AND GOD SENT SUFFERING
Raking the Infinite Sands
'Part I: Why?'
It’s hard to imagine why things are as they have been. Throughout life’s twists and turns, were are continuously confronted with a single question: Why? Intuitively, we grapple for causes of the effects that we have seen. For many, the search is as simple as it is shallow: what is experienced before is the cause. For others, it’s a deeper search: one that’s bound in the tangled web of mathematics, pieced apart by philosophy, or studied in excruciating detail by science.
Regardless, the quest remains the same: that of meaning and purpose. Caught between the chaos of a life with far too many variables to consider, we make due with what will bring us to the next event what ever that may be. For instance, many of us know, shallowly, how cars work and the more knowledgeable become fewer and fewer as the specificity of its construction and machination increase. Yet, knowledge of a car does not need to go beyond the bare necessities in order to be operated.
Until something out of the ordinary occurs.
The brakes lock, the engine locks down, the mileage suddenly increases.
Often, we seek to find causes for these things only when they affect us negatively; yet, when a car is performing better, rarely do we consider the causes behind a cursory glance and, even that, is debatable. Often, the idea of “luck” is used as a substitution for what can either not be explained or does not want to be considered.
However, the idea of “luck” is a strange thing. It is assumes a chaotic event that has no cause that can be defined; an event that has no source other than in the moment. When the idea of “luck” is applied, it brings with it the lack of reason. “Why” is answered with “just because” and, thus, meaning is subtly extracted from what we experience.
Yet, when things go awry, we are quick to find the sources of it. “Bad luck” is certainly an idea, but it is one where reason for misfortune has not be found or recognized, not that it isn’t sought after.
Why is it that when things go ‘bad’, we search for the meaning around us, but when things do not, we more readily accept the idea that events could exist without causes or meaning? Why is it that we more readily accept a chaotic view of the world when things are ‘right’, but demand order and reason (even if it is not ultimately observed), when things go wrong?
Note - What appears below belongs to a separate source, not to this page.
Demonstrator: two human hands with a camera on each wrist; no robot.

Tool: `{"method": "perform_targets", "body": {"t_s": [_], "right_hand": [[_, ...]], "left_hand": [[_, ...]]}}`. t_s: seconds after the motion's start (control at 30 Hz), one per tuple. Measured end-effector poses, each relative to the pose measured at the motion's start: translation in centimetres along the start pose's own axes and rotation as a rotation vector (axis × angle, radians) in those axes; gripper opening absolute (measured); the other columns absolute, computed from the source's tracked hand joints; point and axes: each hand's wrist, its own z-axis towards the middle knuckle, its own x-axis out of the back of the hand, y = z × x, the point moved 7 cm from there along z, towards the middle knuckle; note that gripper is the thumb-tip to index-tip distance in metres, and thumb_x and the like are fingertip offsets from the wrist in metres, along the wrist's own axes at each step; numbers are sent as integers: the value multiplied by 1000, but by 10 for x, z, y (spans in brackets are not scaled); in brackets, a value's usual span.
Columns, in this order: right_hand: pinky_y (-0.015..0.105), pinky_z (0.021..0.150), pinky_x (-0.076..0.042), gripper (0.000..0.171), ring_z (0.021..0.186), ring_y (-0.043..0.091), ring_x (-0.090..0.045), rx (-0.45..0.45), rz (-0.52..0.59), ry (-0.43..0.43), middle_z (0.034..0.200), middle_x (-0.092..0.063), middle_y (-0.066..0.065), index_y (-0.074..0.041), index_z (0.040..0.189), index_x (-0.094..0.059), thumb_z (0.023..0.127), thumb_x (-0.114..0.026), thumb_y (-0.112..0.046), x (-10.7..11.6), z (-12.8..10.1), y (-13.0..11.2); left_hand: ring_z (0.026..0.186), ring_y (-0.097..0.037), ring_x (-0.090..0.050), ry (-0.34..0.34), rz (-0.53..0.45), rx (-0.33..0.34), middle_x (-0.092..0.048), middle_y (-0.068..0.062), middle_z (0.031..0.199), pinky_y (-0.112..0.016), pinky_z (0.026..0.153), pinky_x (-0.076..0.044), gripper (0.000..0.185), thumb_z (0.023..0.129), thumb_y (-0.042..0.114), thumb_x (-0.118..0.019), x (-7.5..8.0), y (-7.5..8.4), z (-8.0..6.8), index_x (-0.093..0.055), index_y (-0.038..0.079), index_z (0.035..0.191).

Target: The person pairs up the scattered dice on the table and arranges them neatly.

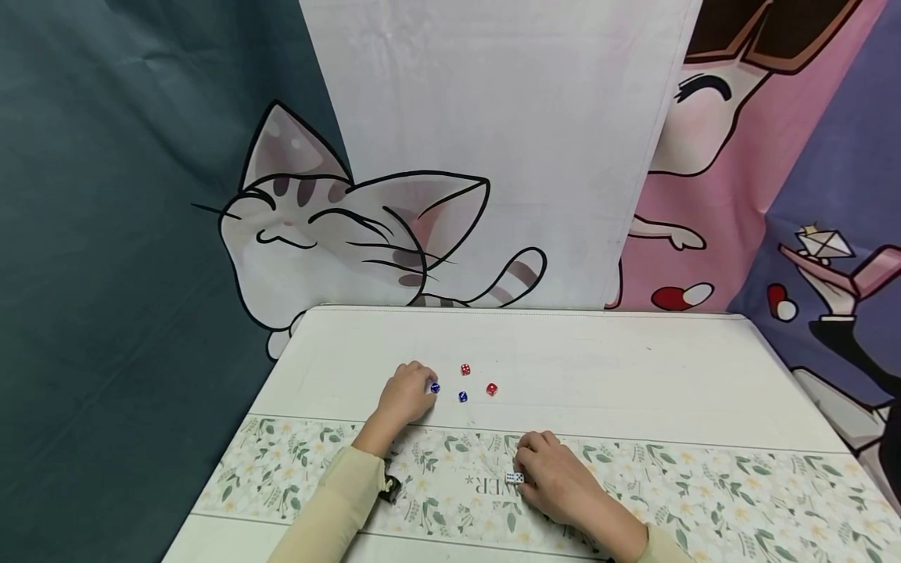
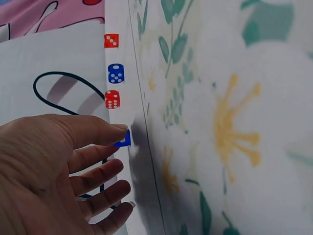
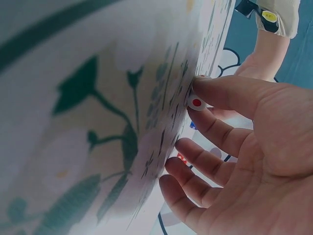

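My left hand [image 1: 408, 392] is at the left end of a small group of dice, thumb and index finger pinching a blue die [image 2: 123, 139] close to the tabletop. Beside it lie another blue die [image 1: 462, 396] and two red dice, one farther back [image 1: 465, 369] and one to the right [image 1: 492, 389]. Nearer the front, my right hand [image 1: 556, 478] pinches a white die [image 3: 197, 102] between thumb and index finger, over the floral strip. A red dot shows on that die in the right wrist view, and its other fingers are spread and slightly bent.
A floral-patterned strip [image 1: 317, 469] runs across the white table [image 1: 598, 360]. Behind the table's back edge hangs a cloth backdrop [image 1: 507, 117] with cartoon cats. A black strap device [image 1: 390, 489] sits at the left sleeve [image 1: 345, 489].
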Motion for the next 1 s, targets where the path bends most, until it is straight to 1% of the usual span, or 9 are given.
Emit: {"method": "perform_targets", "body": {"t_s": [0.17,0.33,0.47,0.67,0.87,1.0], "right_hand": [[39,78,-47,22,100,19,-53,0,2,2,112,-58,-1,-22,85,-60,83,-82,-23,0,0,0],[39,78,-48,22,100,20,-53,0,0,5,112,-58,-1,-22,85,-61,83,-82,-23,0,0,0],[39,79,-48,22,100,19,-53,5,-3,11,112,-58,-1,-22,85,-61,83,-82,-23,0,1,1],[39,78,-48,22,100,19,-53,-4,-2,1,112,-58,-1,-22,85,-61,83,-82,-23,-1,1,1],[39,79,-48,21,101,20,-54,-6,-10,-2,112,-58,-1,-22,85,-61,83,-82,-23,-1,1,0],[39,79,-48,21,101,20,-54,-7,-13,2,112,-59,-1,-22,85,-60,83,-82,-23,-1,1,0]], "left_hand": [[109,-28,-58,-5,4,12,-67,-7,114,-45,94,-49,25,85,17,-76,-2,-4,2,-74,10,109],[106,-27,-58,2,5,21,-67,-6,110,-45,93,-49,24,84,18,-77,-4,-6,4,-75,10,106],[103,-26,-58,6,6,24,-67,-5,107,-45,91,-49,22,83,19,-78,-4,-7,5,-75,10,104],[102,-25,-58,4,10,33,-66,-5,106,-44,90,-49,19,84,20,-79,-5,-7,6,-75,11,100],[101,-25,-57,6,10,33,-66,-5,107,-44,89,-49,18,84,21,-79,-5,-7,6,-75,11,98],[99,-25,-56,8,14,16,-66,-5,106,-45,85,-49,15,84,24,-80,-4,-8,6,-73,13,92]]}}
It’s a strange existence because, on the one hand, it can be recognized that there may be an inherent purpose and order in the world; yet, on the other hand, the choice to not do so is readily taken. Is it that there is not any inherent purpose or meaning, and that searching for it, even in times of misfortune is blindly grasping at things that will make sense in trying times? Or is it that, when there are times of peace, when everything is in working order, we do not feel it necessary to take a look at the parts that make up the ‘machine’?
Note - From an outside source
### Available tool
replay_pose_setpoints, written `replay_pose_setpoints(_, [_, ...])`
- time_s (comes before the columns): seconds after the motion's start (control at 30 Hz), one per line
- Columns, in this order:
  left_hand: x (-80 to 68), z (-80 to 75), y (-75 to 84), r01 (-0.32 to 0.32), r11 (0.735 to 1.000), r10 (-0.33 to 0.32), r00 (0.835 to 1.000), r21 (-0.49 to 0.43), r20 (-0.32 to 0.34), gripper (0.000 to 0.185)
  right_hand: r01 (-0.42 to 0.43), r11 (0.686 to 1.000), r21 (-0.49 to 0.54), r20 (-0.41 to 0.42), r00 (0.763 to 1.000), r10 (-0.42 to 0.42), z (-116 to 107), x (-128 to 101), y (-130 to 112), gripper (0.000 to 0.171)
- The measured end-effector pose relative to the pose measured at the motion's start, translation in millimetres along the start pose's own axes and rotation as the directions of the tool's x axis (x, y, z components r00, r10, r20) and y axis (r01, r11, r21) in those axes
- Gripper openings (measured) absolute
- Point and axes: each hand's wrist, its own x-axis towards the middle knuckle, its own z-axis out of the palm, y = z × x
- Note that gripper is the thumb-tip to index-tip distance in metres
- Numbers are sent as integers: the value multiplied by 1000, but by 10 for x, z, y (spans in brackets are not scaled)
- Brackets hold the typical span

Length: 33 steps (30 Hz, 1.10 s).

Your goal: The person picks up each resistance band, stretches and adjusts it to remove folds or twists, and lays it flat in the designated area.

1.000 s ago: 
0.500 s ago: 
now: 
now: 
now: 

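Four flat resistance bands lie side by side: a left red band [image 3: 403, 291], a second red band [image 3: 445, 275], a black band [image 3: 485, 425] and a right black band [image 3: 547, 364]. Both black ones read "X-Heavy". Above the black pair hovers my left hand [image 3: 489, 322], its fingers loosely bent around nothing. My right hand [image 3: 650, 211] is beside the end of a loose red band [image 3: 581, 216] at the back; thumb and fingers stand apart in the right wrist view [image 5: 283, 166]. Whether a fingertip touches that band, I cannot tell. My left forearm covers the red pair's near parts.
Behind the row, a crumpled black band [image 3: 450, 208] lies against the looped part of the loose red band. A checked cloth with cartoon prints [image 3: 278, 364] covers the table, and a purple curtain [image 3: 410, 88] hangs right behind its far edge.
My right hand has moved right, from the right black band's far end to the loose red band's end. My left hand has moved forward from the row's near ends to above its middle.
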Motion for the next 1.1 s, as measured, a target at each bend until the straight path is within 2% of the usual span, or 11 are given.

“It is working. There is no need to investigate.”
“Do not look gift horses in the mouth.”
Alas, things do not simply go awry by random. “Luck”, both sides of it, are a seed of belief that events are disconnected from one another; that something unseen or unnoticed could not truly affect something experienced.
The car’s engine does not break down randomly: there are steps in which this occurs, reasons for it happening, causes that lead to the effect. A person can, and often thinks, that because they have not noticed it, it cannot be real; that it cannot have an effect. Yet, this cannot be true. For it to be true, cars wouldn’t often break down and, if they did, there would be no reason to ever hold a manufacturer liable no matter what the supposed ‘cause’ was.
For better or worse, many people seem to grasp for meaning, purpose, and cause only when the machine seems to malfunction. Only then do we try to take account for everything that we did, everything that others did, and everything we plan to do. It’s as if there is suddenly a realization that there is meaning to the world around us and people try to frantically find it for the brief moment that its presence is noted. Not only do is it noticed that there is an order in the world, it is often immediately believed that something is ‘wrong’ with that order; that the machine is broken.
Many, when their cars cease working properly, take it to an expert. Who is the expert on our lives, though? To whom do we seek the knowledge of order? Who can see the causes that lead to the effects?